The IdentiTi™ ALIF Standalone Interbody System is indicated for spinal fusion procedures in skeletally mature patients. The IdentiTi ALIF Standalone Interbody System implants of ≤20° are a standalone system. The IdentiTi ALIF Standalone Interbody System implants of >20° must be used with supplemental spinal fixation systems cleared by the FDA for use in the lumbar spine in addition to the integrated screws. The IdentiTi ALIF Standalone Interbody System is intended for use at one or two contiguous levels in the lumbar spine (L2-S1) for the treatment of degenerative disc disease (DDD) with up to Grade I spondylolisthesis at the involved level(s). DDD is defined as back pain of discogenic origin with degeneration of the disc confirmed by history and radiographic studies. The IdentiTi ALIF Standalone Interbody System is intended for use on patients who have had at least six months of non-operative treatment. It is intended for use with autograft comprised of cancellous and/or corticocancellous bone graft.

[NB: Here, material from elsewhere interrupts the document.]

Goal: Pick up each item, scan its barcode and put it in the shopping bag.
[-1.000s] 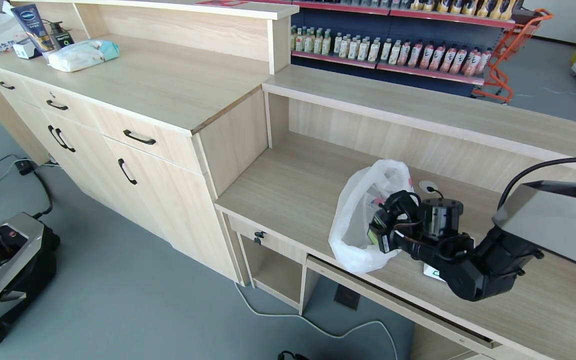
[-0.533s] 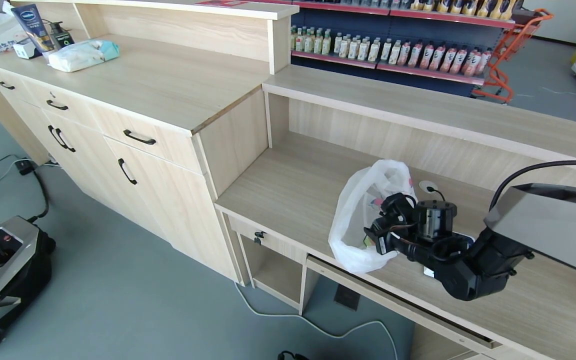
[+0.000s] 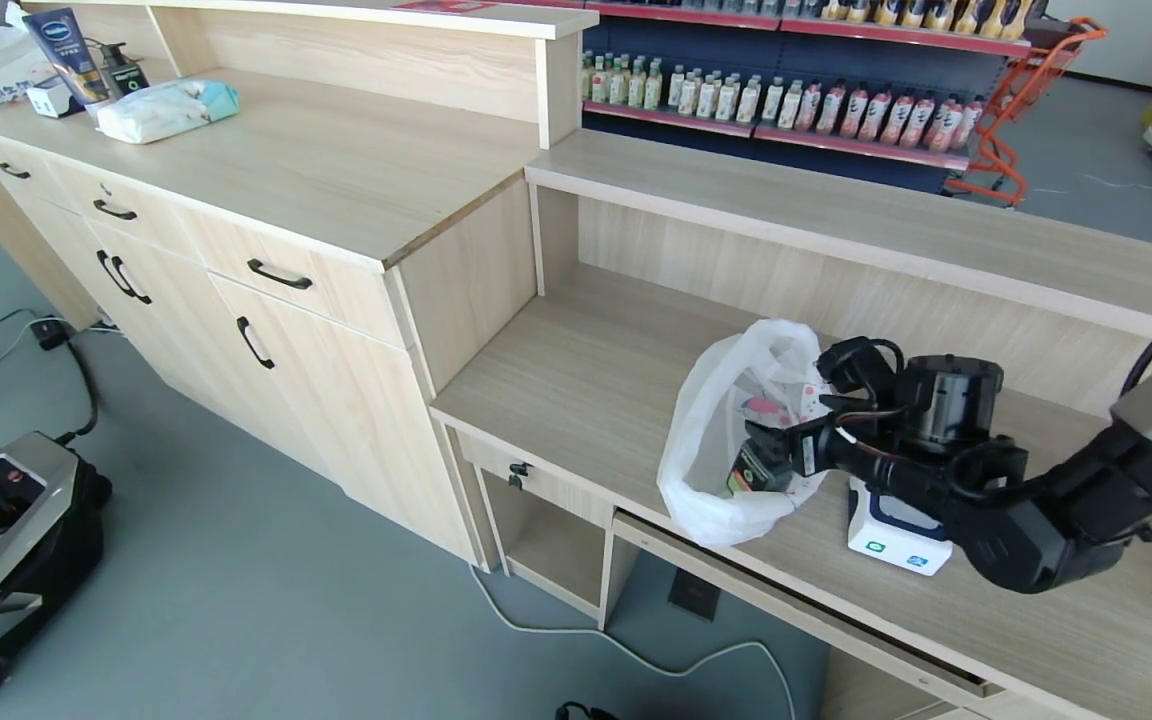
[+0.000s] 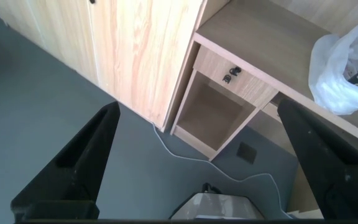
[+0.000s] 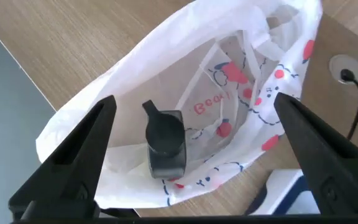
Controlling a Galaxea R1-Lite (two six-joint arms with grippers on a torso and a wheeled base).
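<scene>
The lower desk [image 3: 576, 370] is pale wood, closed at the back by a raised ledge [image 3: 836, 210] and on the left by the side wall of a taller cabinet [image 3: 316, 170] with black-handled drawers. A shop shelf [image 3: 786, 100] of bottles runs behind; grey floor [image 3: 266, 600] spreads below, with a white cable [image 3: 636, 648] trailing across it. At the cabinet's far end lie a pack of wipes [image 3: 168, 108] and a tube [image 3: 64, 52].

The white plastic shopping bag [image 3: 711, 440] stands near the desk's front edge, its mouth open upward; a broad stretch of desk lies between it and the cabinet wall. A white box [image 3: 894, 535] sits just beside the bag on the right, also near the front edge; a round cable hole [image 5: 344, 65] is set in the desk behind the bag.

The right gripper [image 5: 194, 102] hangs over the bag's mouth, fingers spread wide with nothing gripped between them. A dark pump bottle [image 5: 165, 146] rests inside the bag beneath them, apart from both fingers. The left gripper [image 4: 197, 106] hangs over the floor in front of the cabinet, well apart from the bag; its fingers are also spread wide and hold nothing.
</scene>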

The IdentiTiTM ALIF Standalone (SA) Interbody System is an integrated intervertebral body fusion device implanted from an anterior or anterolateral approach. The IdentiTi ALIF Standalone Interbody System interbody spacers are manufactured from a combination of commercially pure porous titanium (CP Ti Grade 2) per ASTM F67 and titanium alloy (Ti-6A1-4V ELI) per ASTM F136. The IdentiTi ALIF Standalone Interbody System interbody spacers are provided in multiple footprints with varying lengths, widths, heights, and angles of lordosis to accommodate individual patient anatomy. All interbody spacers feature an internal graft aperture for placement of graft material to promote fusion through the cage. The interbody spacer includes three screw holes to accept bone screws and bolts that are made of titanium alloy (Ti-6Al-4V ELI) per ASTM F136 in varying lengths and diameters.